Disaster Recovery Plans tend to focus on recovery of the IT aspects of a business such as offsite backup systems, and cloud storage.
A Business Continuity Plan addresses all the issues necessary to keep the business running. It will include strategies to minimise disruption to customers and employees to ensure a crisis is managed effectively before it escalates to a disaster.
Business Recovery Plan
This is the plan to allow resumption of normal business as soon as is practical, e.g. a defined process for staff to follow in the intervening days, such as somewhere for staff to gather and begin work.
This may be a series of separate plans to deal with events that may seriously impact operations, and may include practical issues such as;-
How would employees and customers be advised of business disruption?

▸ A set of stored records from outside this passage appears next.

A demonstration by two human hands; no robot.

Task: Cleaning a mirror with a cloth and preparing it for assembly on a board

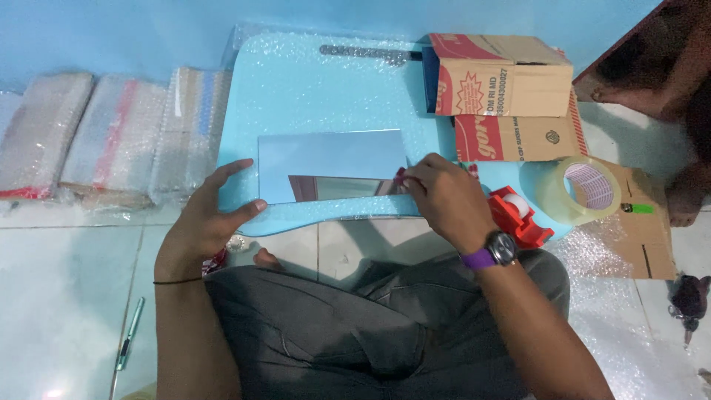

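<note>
A rectangular mirror sheet (329, 159) lies flat on a light blue lap table (296, 89) covered with bubble wrap. My left hand (211, 215) rests open at the mirror's left edge, thumb and fingers spread along the table's front rim. My right hand (441, 196), with a purple-strapped watch on its wrist, pinches something small and reddish at the mirror's lower right corner; I cannot tell exactly what it is.
A red tape dispenser with a clear tape roll (578, 192) sits right of my right hand. Cardboard boxes (500, 81) stand at the table's back right. Bubble-wrapped packages (111, 137) line the floor at left. A green pen (127, 337) lies on the tiles.
</note>
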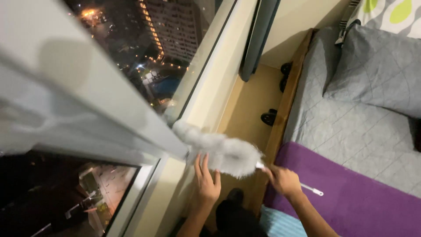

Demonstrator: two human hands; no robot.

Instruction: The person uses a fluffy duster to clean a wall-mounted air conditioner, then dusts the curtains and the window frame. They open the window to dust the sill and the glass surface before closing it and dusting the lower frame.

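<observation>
from the head camera, the right hand (284,180) is closed around the white handle (312,189) of a fluffy grey duster (219,149), gripping it just behind the head, with the handle's end sticking out over the purple blanket (351,197). the duster head lies along the window frame (131,127), its tip touching the frame's lower rail beside the glass (175,39) — city lights show through it. the left hand (207,182) is open, fingers spread and pressed flat against the wall under the frame, just beside the duster's fluff. to the right, a bed with a grey quilt (351,127) and a grey pillow (377,74) runs along its wooden edge (285,105) — dark dumbbells (269,116) sit in the gap beside it.
</observation>
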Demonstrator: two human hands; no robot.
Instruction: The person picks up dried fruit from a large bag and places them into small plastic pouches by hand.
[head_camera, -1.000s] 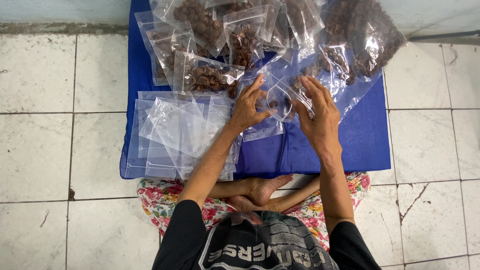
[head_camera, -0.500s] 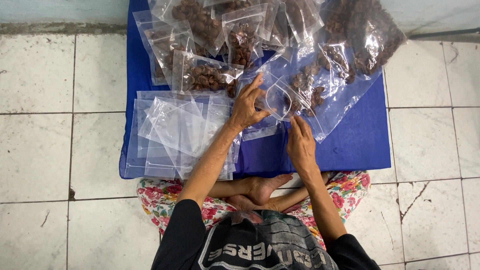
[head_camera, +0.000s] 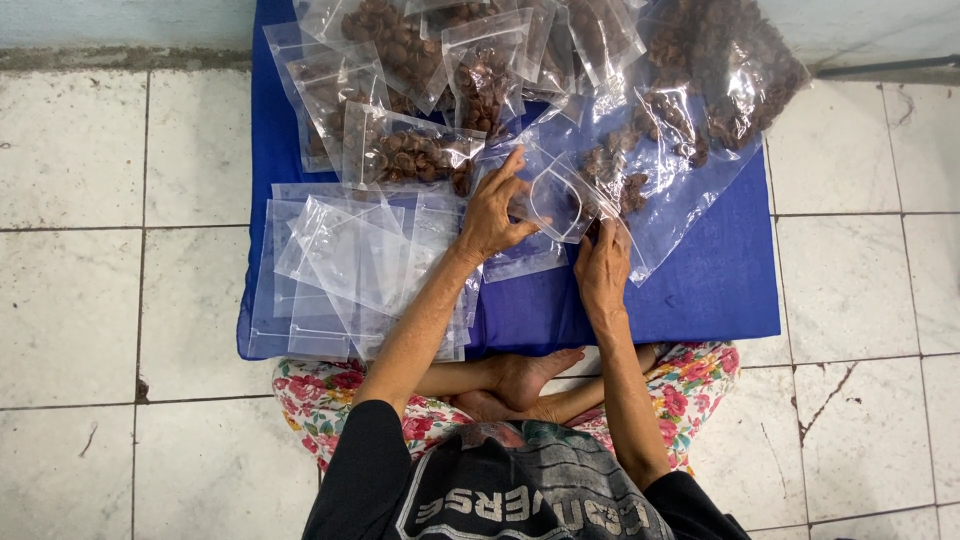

What would be done about customer orders due for delivery during business disruption?
Where and how would the business operate if the premises were closed?
How long could the business function if computer or telephone systems were down? What other arrangements would be used short term? How would staff and customers be contacted? Would production be affected? How would you access vital data?
If your information was hacked, would sensitive information fall into the wrong hands, say a competitor’s? What might the effect of that be?
People are usually a company’s most valuable asset. The loss or injury of employees is a serious problem. If several members of the team left in a short time period, perhaps through maternity or paternity leave, illness, retirement, or went to work for a new competitor, how would your business be affected?
The answers to these questions will feed into the Business Continuity Management (BCM) plan.